Essas artes e mistérios que continuam a conectar gerações e corpos tão distantes. O filme não congela Maria Gramacho (Thaila Perez), a avó atriz feminista que Dora nunca soube ter tido, no tempo. Ela continua ali. Livre.  Até mesmo o silêncio que ,inicialmente, achamos advir de uma solidão, nos aparece como liberdade.

Maria não é sozinha, ela só escolheu a vida que lhe parecia possível em uma cidade que há 40 anos era ainda mais retrógrada que a que Dora encontra. Em meio a flertes não desejados e aventuras audaciosas, Dora percebe que tem mais em comum com a avó do que pareceria possível em uma leitura inicial.

As duas se encontram no desejo pela liberdade e no amor pelas artes. E um tanto também no cinismo necessário para lidar com os sofrimentos de um mundo que não quer e não entende a liberdade.

Em meio a cabeças de bonecos, fotos, cartas e recortes antigos de jornal a adolescente encontra em sua avó a personagem estimulante que a faz repensar a recusa inicial.  Afinal, “a lei natural dos encontros” só age sob aqueles que deixam seu corpo livre para o afeto.

Com “A Guerra de Algodão”, Marques e Guerreiro, se consolidam no cinema brasileiro como uma das duplas que conseguem transpor a sensação de ser um adolescente em ebulição para as telas sem jogar com narrativas fáceis e com estereótipos. Isso não é pouco.

Veja o trailer:

Em constante construção e desconstrução Antropóloga, Fotógrafa e Mestre em Filosofia - Estética/Cinema.
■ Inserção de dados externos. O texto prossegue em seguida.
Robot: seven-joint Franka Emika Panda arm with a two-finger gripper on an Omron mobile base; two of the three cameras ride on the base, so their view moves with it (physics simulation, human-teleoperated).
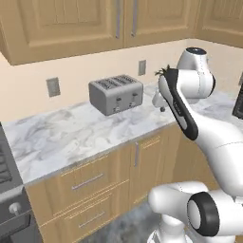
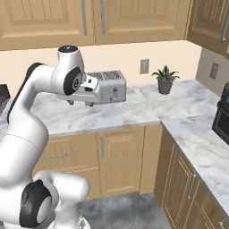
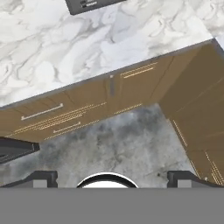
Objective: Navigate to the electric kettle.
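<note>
The electric kettle is out of view in all three views. My gripper (image 2: 81, 103) hangs open over the front of the marble counter (image 2: 134, 112), just left of a silver toaster (image 2: 112, 87), with nothing between its fingers. From the left side the gripper (image 1: 161, 107) sits to the right of the toaster (image 1: 116, 94). In the hand view the fingertips (image 3: 42, 177) stand wide apart, looking down on the counter (image 3: 65, 48), the wooden cabinet fronts (image 3: 87, 109) and the grey floor (image 3: 118, 144).
A potted plant (image 2: 165, 79) stands in the counter's corner. A boxy black appliance (image 2: 222, 117) sits on the right-hand run of the L-shaped counter, also at the right edge (image 1: 238, 102). A stove (image 1: 7, 190) borders the counter on the left. Wall cabinets hang above.
</note>
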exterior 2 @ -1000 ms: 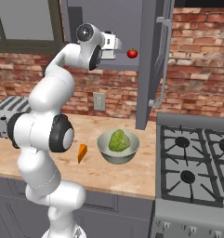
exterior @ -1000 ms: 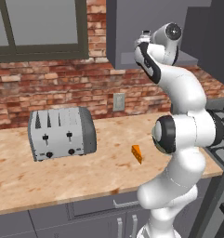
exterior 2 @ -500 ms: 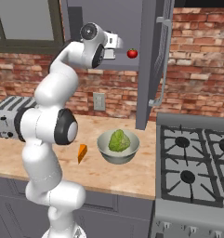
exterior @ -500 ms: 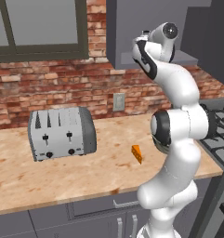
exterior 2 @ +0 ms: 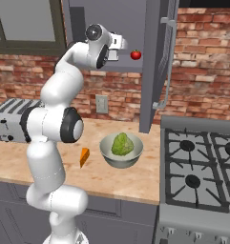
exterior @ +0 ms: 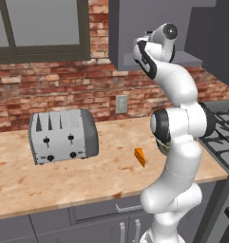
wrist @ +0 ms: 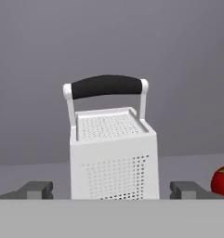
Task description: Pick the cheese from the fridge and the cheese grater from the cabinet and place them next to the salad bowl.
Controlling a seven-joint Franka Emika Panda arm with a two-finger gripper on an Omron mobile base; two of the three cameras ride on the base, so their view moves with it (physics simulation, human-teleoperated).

Doutoranda no Departamento de Ciências Sociais da Universidade do Estado do Rio de Janeiro (UERJ) com coorientação pela Universidad Nacional de San Martin(Buenos Aires). Doutoranda em Cinema pela Universidade Federal Fluminense (UFF). Além disso, é Pesquisadora de Cinema e Artes latino-americanas.

1 Comment

  1. Hj 01/01/22, pelos “mistérios dos encontros”, conheci um dos jovens atores deste excelente filme… Um jovem multi-talentoso. Num encontro entre duas famílias, na barraca de pra Iemanjá/Odoyá, falamos de algumas impressões da vida, seus mistérios, encantos e dúvidas; falamos sobre trabalho e artes, como: fotografia, cinema, mídia digital, literatura, pintura e música… um diálogo com quase 35 anos de diferença. Depois que o ex-jogador de futebol, e hoje empreendedor disse-me já ter participado de dois filmes! ‘Guerra de Algodão’ é um filme feito com muitos jovens, numa trama e dilema “muito antigo”… A liberdade do indivíduo, em especial do feminino (da mulher) como protagonista de uma velha luta e, que se renova e se redobra, na jovem Dora, através da magia das artes, não só dos encontros e desencontros da vida. Para além das meras coincidências e semelhanças… Como uma advertência de praxe ao assistir à um filme!